▶ [Exercise details]
Give back every line of the material exactly. Skip the pictures.

▶ [Information provided]

########################################

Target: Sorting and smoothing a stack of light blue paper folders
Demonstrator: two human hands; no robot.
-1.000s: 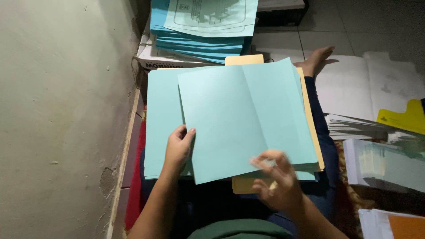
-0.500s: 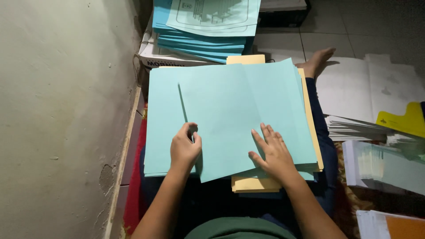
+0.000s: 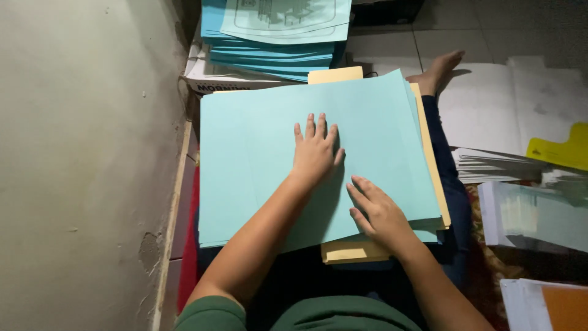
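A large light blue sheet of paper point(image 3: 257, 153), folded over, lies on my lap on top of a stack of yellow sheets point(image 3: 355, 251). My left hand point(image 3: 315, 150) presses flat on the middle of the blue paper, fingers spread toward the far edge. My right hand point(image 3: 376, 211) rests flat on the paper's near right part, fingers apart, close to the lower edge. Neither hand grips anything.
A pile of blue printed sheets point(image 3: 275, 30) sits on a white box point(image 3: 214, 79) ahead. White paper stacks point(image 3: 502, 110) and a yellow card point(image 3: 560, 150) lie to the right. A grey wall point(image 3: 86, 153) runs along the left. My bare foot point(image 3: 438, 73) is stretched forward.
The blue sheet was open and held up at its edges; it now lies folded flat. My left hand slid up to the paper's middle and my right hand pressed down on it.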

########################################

▶ [Response]
Target: Sorting and smoothing a stack of light blue paper folders
Demonstrator: two human hands; no robot.
-1.000s: 
-0.500s: 
+0.000s: 
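A large light blue sheet of paper point(image 3: 257, 153), folded over, lies on my lap on top of a stack of yellow sheets point(image 3: 355, 251). My left hand point(image 3: 315, 150) presses flat on the middle of the blue paper, fingers spread toward the far edge. My right hand point(image 3: 376, 211) rests flat on the paper's near right part, fingers apart, close to the lower edge. Neither hand grips anything.
A pile of blue printed sheets point(image 3: 275, 30) sits on a white box point(image 3: 214, 79) ahead. White paper stacks point(image 3: 502, 110) and a yellow card point(image 3: 560, 150) lie to the right. A grey wall point(image 3: 86, 153) runs along the left. My bare foot point(image 3: 438, 73) is stretched forward.
The blue sheet was open and held up at its edges; it now lies folded flat. My left hand slid up to the paper's middle and my right hand pressed down on it.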

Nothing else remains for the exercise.